• _Your task_
Give back the exact lines of the material below from the one containing "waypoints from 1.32" through the one containing "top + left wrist", and no pictures.

• _Material for this exercise_
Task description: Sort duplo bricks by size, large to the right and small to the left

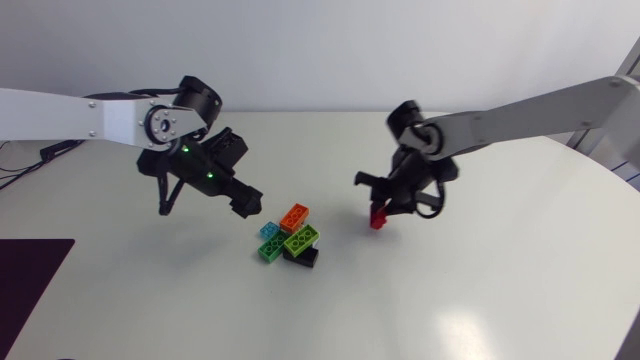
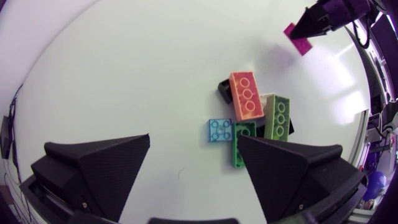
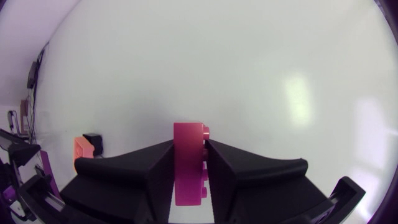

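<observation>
Pile (image 1: 298,238) half hiding black brick (image 1: 308,258), right claw (image 3: 189,148) clamped on red brick (image 3: 188,171), left claw (image 2: 194,138) wide open, empty.

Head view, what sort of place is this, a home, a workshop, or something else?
Probably a robotics lab bench: a white table, a left arm and right arm over it, a heap of duplo bricks between them, and a red brick in the right gripper.

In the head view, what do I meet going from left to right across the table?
Matte black left gripper → small light-blue square brick → orange rectangular brick → red brick in the right gripper.
</observation>
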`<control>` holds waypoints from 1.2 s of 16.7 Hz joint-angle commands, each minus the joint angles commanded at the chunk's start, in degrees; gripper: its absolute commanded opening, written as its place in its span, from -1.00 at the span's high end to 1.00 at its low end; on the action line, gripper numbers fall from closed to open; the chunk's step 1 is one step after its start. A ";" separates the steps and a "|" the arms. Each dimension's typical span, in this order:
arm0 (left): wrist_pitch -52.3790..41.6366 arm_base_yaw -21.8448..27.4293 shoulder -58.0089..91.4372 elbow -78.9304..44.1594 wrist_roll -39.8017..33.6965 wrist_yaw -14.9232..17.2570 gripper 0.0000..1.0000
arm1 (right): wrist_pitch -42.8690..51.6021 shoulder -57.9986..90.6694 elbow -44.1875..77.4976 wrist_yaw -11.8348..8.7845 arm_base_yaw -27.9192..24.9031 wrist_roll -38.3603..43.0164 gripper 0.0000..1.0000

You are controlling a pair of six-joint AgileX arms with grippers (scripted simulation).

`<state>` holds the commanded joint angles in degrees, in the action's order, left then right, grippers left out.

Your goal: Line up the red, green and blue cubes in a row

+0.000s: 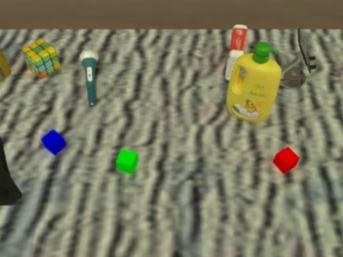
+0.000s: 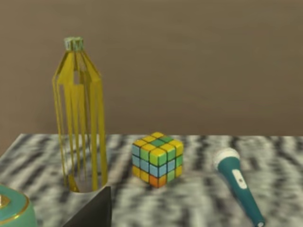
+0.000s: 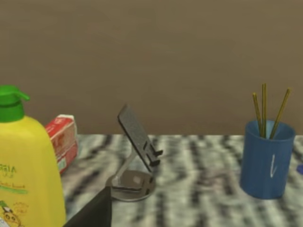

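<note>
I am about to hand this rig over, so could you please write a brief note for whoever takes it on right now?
Left arm is parked at the table's left edge, right arm out of the top view; neither claw can be judged.
Blue cube sits left, green cube just right of it and nearer the front, red cube far right, in front of the yellow bottle.
Nothing is held; no row yet. All three cubes are left to line up.

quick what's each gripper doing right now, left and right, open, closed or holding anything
Left gripper: out of the top view apart from a dark arm part at its left edge; cannot be told.
Right gripper: not in view; cannot be told.
</note>
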<state>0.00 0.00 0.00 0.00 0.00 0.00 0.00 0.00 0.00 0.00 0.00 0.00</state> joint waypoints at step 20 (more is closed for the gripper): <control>0.00 0.00 0.00 0.00 0.00 0.00 -1.00 | 40.80 82.74 57.36 0.02 -12.48 -9.88 -1.00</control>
<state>0.00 0.00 0.00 0.00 0.00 0.00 40.80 82.74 57.36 0.02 -12.48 -9.88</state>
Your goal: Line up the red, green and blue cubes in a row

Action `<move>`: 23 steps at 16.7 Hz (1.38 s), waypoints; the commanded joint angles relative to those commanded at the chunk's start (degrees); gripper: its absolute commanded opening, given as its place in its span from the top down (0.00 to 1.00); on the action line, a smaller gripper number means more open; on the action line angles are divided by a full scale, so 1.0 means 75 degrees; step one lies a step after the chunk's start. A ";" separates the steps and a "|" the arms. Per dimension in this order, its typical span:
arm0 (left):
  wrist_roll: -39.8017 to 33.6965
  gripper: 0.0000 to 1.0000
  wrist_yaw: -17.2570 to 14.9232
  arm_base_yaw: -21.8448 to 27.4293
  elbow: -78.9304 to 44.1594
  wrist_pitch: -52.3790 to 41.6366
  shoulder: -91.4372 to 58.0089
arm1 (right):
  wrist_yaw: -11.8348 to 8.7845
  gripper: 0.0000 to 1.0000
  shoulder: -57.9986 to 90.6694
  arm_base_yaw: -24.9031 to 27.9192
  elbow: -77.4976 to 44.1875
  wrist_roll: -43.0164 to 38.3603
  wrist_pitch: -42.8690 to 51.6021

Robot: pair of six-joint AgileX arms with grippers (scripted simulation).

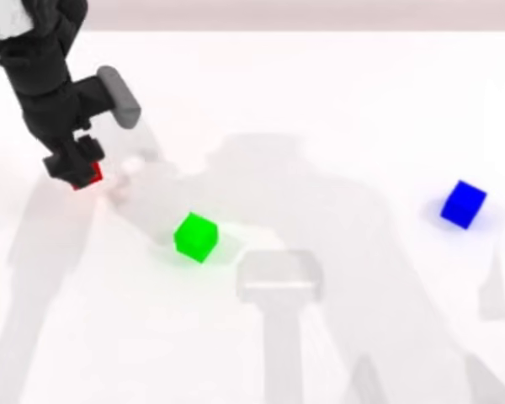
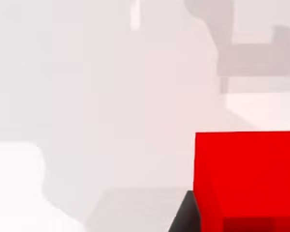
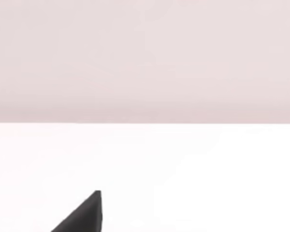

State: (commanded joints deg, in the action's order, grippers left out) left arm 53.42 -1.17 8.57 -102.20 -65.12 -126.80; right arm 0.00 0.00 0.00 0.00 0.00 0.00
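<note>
My left gripper (image 1: pixel 76 167) is at the table's far left, shut on the red cube (image 1: pixel 90 177), which shows only as a red corner under the black fingers. In the left wrist view the red cube (image 2: pixel 246 179) fills the corner, with one dark finger (image 2: pixel 186 217) pressed against its side. The green cube (image 1: pixel 195 236) lies alone on the table left of centre, to the right of and nearer than the red one. The blue cube (image 1: pixel 464 204) sits far to the right. My right arm is outside the top view; its wrist view shows one dark finger (image 3: pixel 89 215) over bare table.
The white table (image 1: pixel 337 126) carries only grey arm shadows between the cubes. Its far edge meets a pale wall (image 1: pixel 320 13) at the back.
</note>
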 joint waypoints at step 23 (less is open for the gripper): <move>-0.0167 1.00 0.0063 0.4048 0.3720 0.0296 0.3440 | 0.0000 0.00 0.0000 0.0000 0.0000 0.0000 0.0000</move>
State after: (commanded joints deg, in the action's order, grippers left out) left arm 52.16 -0.70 38.93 -74.30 -62.90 -101.01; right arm 0.00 0.00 0.00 0.00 0.00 0.00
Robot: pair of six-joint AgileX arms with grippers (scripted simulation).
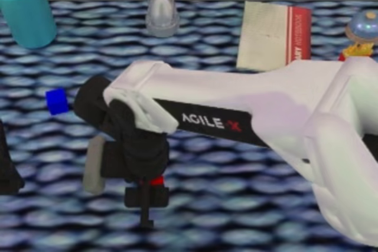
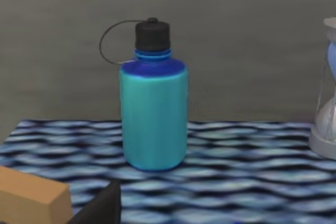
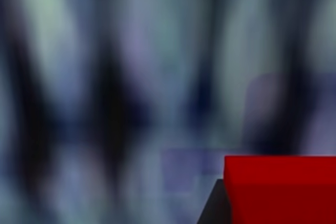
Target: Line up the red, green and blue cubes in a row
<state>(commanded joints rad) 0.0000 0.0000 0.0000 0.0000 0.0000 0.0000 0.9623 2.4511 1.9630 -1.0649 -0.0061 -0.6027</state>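
Right claw (image 1: 155,186) on one red cube (image 1: 156,180)

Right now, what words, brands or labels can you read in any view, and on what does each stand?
"AGILE X" in white, with a red X, on the black strip along the right arm, top view.
The notebook's red spine carries small print, too blurred to read.
The bottle, the hourglass and the cubes show no text.

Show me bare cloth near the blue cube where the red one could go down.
Bare cloth lies beside the blue cube toward the bottle, and along the near edge below the right gripper, which carries the red cube. The far edge is crowded: bottle, hourglass, notebook, toy. Green cube not visible.
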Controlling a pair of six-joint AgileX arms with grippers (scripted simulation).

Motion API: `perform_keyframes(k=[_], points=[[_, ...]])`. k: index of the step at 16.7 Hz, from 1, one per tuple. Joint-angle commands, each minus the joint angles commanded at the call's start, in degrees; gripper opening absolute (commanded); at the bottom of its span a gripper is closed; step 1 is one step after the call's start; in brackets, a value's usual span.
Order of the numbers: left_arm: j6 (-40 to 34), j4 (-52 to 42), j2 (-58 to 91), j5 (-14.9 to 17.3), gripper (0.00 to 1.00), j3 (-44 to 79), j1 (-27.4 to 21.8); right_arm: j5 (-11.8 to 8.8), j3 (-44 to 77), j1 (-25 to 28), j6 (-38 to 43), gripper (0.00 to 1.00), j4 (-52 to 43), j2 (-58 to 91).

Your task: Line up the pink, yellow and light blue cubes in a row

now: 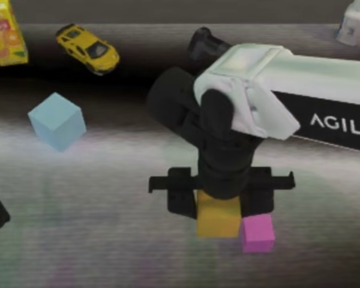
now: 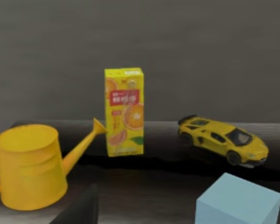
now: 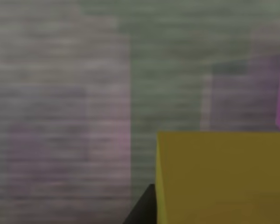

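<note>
Orange-yellow and matte, the mid-sized yellow cube [image 1: 218, 221] is sitting under my right jaws [image 1: 219, 201] at the near middle of the tabletop [image 1: 108, 210], with the small magenta-pink cube [image 1: 257, 233] just beside it on the right — touching it or nearly so, I cannot tell which. My wrist is hiding the fingertips, so whether my right jaws are clenched on the yellow cube or released I cannot tell. I judge the step in hand to be setting yellow next to pink; doing it well means keeping its faces square to the pink one and lifting straight up so neither cube gets nudged. The large pale sky-blue cube [image 1: 57, 121] is lying well apart toward the far left, so it is the one left to bring into the row.

My left arm is parked at the left edge. Its wrist view is showing what the top view crops — a yellow watering can [image 2: 30, 165], the full orange juice carton [image 2: 124, 111] and the yellow toy car [image 2: 223, 140] beyond the blue cube. The right wrist view is giving only the yellow cube's face close up and a sliver of pink.
</note>
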Motion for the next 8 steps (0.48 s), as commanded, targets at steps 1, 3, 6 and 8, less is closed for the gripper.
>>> perform_keyframes(k=[1,3,6,8], points=[[0.0,0.0,0.0,0.0,1.0,0.0,0.0,0.0,0.0,0.0,0.0,0.0,0.0,0.0],[0.0,0.0,0.0,0.0,1.0,0.0,0.0,-0.09,0.18,-0.24,0.02,0.0,0.08,0.26],[0.0,0.0,0.0,0.0,1.0,0.0,0.0,-0.03,-1.69,-0.18,-0.01,0.0,2.41,0.97],[0.0,0.0,0.0,0.0,1.0,0.0,0.0,0.0,-4.46,-0.13,0.11,0.0,6.71,2.24]])
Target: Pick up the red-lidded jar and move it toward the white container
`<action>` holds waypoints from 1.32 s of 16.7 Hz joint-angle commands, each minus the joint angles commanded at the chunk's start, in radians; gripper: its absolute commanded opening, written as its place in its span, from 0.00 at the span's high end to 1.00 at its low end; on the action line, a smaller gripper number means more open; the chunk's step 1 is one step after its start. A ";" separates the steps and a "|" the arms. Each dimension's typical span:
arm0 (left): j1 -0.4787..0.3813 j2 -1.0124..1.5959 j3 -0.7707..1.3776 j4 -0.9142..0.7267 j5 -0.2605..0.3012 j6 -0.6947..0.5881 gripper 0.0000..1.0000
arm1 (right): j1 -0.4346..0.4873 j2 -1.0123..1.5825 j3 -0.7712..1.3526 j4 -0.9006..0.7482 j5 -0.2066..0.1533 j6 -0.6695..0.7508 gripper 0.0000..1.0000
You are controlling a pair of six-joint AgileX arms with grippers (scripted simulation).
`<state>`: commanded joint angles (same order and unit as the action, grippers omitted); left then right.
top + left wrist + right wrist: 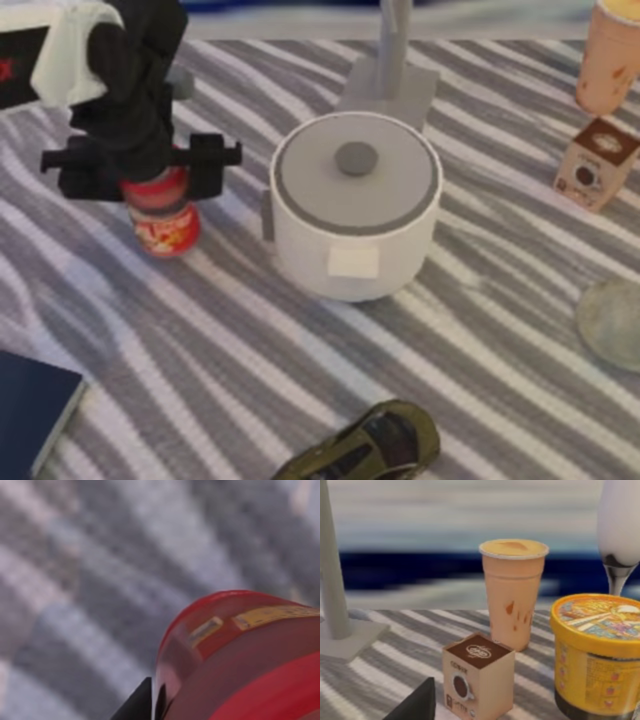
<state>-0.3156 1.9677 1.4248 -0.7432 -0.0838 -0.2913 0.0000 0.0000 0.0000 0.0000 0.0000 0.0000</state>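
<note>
The red-lidded jar [165,225] is small, with a red label and white print. It sits between the black fingers of my left gripper [150,178], which is shut on its upper part at the table's left. In the left wrist view the jar [240,650] fills the near corner beside one dark fingertip [137,705], above blurred striped cloth. The white container [355,205], a big pot with a grey lid and knob, stands at the centre, a gap to the jar's right. My right arm is outside the top view. One dark fingertip [417,705] shows in its wrist view, nothing held.
An orange-beige cup [612,55] and a brown-and-white carton [597,162] stand at the back right. A grey stand [390,80] rises behind the pot. An olive toy car [370,447] lies at the front, a dark blue book [30,415] front left, a grey disc [612,322] at the right edge.
</note>
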 joint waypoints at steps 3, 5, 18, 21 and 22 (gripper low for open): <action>0.001 0.024 -0.025 0.048 0.000 0.001 1.00 | 0.000 0.000 0.000 0.000 0.000 0.000 0.00; 0.001 0.024 -0.025 0.048 0.000 0.001 1.00 | 0.000 0.000 0.000 0.000 0.000 0.000 0.00; 0.001 0.024 -0.025 0.048 0.000 0.001 0.10 | 0.000 0.000 0.000 0.000 0.000 0.000 0.00; 0.001 0.024 -0.025 0.048 0.000 0.001 0.00 | 0.000 0.000 0.000 0.000 0.000 0.000 0.00; 0.001 0.024 -0.025 0.048 0.000 0.001 0.00 | 0.000 0.000 0.000 0.000 0.000 0.000 0.00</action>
<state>-0.3141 1.9912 1.3997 -0.6956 -0.0841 -0.2900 0.0000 0.0000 0.0000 0.0000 0.0000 0.0000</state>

• _Response to the exercise_
`<action>` holds waypoints from 1.32 s of 16.7 Hz joint-angle commands, each minus the joint angles commanded at the chunk's start, in radians; gripper: its absolute commanded opening, written as its place in its span, from 0.00 at the span's high end to 1.00 at its low end; on the action line, a smaller gripper number means more open; the chunk's step 1 is one step after its start. A ";" separates the steps and a "|" the arms. Each dimension's typical span:
arm0 (left): j1 -0.4787..0.3813 j2 -1.0124..1.5959 j3 -0.7707..1.3776 j4 -0.9142..0.7267 j5 -0.2605..0.3012 j6 -0.6947..0.5881 gripper 0.0000..1.0000
arm1 (right): j1 -0.4346..0.4873 j2 -1.0123..1.5825 j3 -0.7712..1.3526 j4 -0.9006..0.7482 j5 -0.2066..0.1533 j6 -0.6695..0.7508 gripper 0.0000..1.0000
You are controlling a pair of six-joint AgileX arms with grippers (scripted simulation).
`<state>`: commanded joint angles (same order and unit as the action, grippers omitted); left then right.
top + left wrist + right wrist: 

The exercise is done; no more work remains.